What to do |
The answer must consist of every line below containing "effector".

──────── Information supplied ────────

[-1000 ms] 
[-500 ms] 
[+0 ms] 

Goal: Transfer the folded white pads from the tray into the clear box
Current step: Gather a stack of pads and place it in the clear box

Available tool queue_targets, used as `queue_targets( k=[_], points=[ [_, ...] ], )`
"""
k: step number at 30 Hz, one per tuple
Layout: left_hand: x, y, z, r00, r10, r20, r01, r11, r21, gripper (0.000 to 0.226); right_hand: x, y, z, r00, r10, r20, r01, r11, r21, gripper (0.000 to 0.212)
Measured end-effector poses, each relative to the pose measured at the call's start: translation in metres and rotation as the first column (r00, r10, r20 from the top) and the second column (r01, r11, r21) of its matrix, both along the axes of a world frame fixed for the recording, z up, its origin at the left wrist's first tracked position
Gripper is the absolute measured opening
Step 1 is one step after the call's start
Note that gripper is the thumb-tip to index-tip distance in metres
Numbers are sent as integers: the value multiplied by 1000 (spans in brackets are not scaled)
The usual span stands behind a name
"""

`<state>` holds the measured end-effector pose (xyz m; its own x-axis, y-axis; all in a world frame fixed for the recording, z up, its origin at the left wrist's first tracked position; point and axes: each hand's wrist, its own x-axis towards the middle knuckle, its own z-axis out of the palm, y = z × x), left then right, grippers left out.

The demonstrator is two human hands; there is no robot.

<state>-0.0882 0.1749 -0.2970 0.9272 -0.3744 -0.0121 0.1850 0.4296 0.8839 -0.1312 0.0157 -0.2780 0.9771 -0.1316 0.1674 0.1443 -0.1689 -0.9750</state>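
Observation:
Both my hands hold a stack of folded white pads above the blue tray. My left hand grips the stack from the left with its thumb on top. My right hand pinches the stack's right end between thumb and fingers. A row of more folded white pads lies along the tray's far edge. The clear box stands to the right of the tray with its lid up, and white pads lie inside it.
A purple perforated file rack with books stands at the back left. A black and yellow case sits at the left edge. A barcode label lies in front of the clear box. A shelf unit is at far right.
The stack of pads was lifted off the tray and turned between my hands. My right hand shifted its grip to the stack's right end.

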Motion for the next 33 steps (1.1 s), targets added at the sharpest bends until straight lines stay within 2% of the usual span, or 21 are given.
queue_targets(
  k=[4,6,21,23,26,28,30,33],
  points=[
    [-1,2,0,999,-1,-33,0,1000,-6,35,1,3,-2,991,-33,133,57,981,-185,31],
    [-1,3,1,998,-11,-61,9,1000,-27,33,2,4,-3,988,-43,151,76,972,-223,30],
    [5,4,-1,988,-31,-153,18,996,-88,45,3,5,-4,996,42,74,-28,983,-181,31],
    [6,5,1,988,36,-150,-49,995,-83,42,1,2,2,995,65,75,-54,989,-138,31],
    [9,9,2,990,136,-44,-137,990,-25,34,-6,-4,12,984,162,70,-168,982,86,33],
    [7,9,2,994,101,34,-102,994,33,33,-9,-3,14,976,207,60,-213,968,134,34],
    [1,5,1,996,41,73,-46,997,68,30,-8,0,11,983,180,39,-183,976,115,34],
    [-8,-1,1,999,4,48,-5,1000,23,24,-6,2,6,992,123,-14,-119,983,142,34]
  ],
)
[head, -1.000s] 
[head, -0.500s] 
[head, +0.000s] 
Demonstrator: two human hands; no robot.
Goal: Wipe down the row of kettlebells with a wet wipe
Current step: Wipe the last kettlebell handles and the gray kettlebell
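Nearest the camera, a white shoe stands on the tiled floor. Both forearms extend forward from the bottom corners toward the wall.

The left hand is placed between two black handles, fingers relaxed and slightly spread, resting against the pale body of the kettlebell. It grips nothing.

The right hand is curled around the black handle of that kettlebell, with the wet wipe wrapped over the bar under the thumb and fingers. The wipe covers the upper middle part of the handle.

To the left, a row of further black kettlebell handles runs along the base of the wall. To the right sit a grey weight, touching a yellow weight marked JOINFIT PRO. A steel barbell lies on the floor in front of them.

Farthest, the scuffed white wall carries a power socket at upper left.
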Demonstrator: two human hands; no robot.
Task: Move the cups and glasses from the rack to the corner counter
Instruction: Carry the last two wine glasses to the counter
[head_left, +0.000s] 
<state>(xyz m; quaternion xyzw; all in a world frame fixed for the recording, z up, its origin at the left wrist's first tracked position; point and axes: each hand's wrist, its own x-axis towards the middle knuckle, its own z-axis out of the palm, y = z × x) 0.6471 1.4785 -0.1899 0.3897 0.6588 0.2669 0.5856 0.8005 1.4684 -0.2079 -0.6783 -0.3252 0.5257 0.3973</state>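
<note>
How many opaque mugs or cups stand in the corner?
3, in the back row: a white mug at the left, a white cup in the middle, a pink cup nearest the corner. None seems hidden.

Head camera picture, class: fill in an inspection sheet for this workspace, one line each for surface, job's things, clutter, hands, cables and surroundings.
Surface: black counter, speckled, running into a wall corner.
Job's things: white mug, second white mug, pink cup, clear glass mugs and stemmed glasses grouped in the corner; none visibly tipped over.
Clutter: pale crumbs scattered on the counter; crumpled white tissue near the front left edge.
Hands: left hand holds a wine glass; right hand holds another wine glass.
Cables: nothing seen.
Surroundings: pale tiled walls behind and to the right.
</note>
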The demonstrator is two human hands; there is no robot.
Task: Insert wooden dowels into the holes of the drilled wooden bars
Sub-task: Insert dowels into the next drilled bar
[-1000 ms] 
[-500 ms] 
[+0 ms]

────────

Result for this exercise |
Measured end-effector poses, each relative to the pose measured at the call's start: translation in metres and rotation as the first column (r00, r10, r20 from the top) and the second column (r01, r11, r21) of its matrix, both along the axes of a world frame fixed for the recording, z up, its origin at the left wrist's first tracked position
`<state>` holds the measured end-effector pose (xyz m; its own x-axis, y-axis; all in a world frame fixed for the recording, z up, its origin at the left wrist's first tracked position; point and axes: each hand's wrist, its own x-axis towards the middle knuckle, its own z-axis out of the palm, y = z × x), left then right, grippers left out.

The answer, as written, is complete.